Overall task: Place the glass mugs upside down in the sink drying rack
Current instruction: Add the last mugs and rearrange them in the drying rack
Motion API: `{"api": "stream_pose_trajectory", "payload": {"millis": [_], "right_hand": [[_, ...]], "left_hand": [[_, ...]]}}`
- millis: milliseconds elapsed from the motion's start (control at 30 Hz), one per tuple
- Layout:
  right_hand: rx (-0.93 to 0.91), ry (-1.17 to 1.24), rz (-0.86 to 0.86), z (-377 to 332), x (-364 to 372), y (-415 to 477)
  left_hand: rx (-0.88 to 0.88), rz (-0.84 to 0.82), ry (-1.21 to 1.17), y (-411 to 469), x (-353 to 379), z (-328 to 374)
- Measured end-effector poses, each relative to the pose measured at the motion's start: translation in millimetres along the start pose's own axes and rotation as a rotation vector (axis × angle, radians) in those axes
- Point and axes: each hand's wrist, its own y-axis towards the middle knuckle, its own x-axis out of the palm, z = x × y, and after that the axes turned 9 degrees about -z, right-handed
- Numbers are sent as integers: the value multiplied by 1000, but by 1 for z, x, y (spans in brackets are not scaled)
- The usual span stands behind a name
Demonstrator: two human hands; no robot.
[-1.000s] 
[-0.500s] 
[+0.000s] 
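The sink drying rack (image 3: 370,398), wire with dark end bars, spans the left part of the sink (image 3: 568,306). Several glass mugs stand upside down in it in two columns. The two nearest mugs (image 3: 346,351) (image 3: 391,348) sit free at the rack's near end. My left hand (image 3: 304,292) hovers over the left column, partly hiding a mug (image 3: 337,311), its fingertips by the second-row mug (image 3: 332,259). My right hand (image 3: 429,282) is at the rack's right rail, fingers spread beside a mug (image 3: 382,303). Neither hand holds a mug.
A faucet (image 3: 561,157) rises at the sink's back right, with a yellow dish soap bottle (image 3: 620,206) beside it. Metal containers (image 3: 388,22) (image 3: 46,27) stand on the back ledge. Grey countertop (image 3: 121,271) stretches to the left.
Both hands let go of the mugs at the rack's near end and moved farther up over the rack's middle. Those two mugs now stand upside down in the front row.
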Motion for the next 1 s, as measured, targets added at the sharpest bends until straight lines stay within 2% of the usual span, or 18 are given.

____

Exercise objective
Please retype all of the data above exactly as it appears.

Task answer
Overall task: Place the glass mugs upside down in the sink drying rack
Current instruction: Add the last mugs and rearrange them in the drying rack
Motion API: `{"api": "stream_pose_trajectory", "payload": {"millis": [_], "right_hand": [[_, ...]], "left_hand": [[_, ...]]}}`
- millis: milliseconds elapsed from the motion's start (control at 30 Hz), one per tuple
- Layout:
  right_hand: rx (-0.93 to 0.91), ry (-1.17 to 1.24), rz (-0.86 to 0.86), z (-377 to 332), x (-364 to 372), y (-415 to 477)
  left_hand: rx (-0.88 to 0.88), rz (-0.84 to 0.82), ry (-1.21 to 1.17), y (-411 to 469), x (-353 to 379), z (-328 to 374)
- Measured end-effector poses, each relative to the pose measured at the motion's start: translation in millimetres along the start pose's own axes and rotation as a rotation vector (axis × angle, radians) in those axes
- Point and axes: each hand's wrist, its own y-axis towards the middle knuckle, its own x-axis out of the palm, z = x × y, and after that the axes turned 9 degrees about -z, right-handed
- Numbers are sent as integers: the value multiplied by 1000, but by 1 for z, x, y (spans in brackets are not scaled)
- The usual span stands behind a name
Demonstrator: two human hands; no robot.
[-1.000s] 
[-0.500s] 
[+0.000s] 
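The sink drying rack (image 3: 370,398), wire with dark end bars, spans the left part of the sink (image 3: 568,306). Several glass mugs stand upside down in it in two columns. The two nearest mugs (image 3: 346,351) (image 3: 391,348) sit free at the rack's near end. My left hand (image 3: 304,292) hovers over the left column, partly hiding a mug (image 3: 337,311), its fingertips by the second-row mug (image 3: 332,259). My right hand (image 3: 429,282) is at the rack's right rail, fingers spread beside a mug (image 3: 382,303). Neither hand holds a mug.
A faucet (image 3: 561,157) rises at the sink's back right, with a yellow dish soap bottle (image 3: 620,206) beside it. Metal containers (image 3: 388,22) (image 3: 46,27) stand on the back ledge. Grey countertop (image 3: 121,271) stretches to the left.
Both hands let go of the mugs at the rack's near end and moved farther up over the rack's middle. Those two mugs now stand upside down in the front row.
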Motion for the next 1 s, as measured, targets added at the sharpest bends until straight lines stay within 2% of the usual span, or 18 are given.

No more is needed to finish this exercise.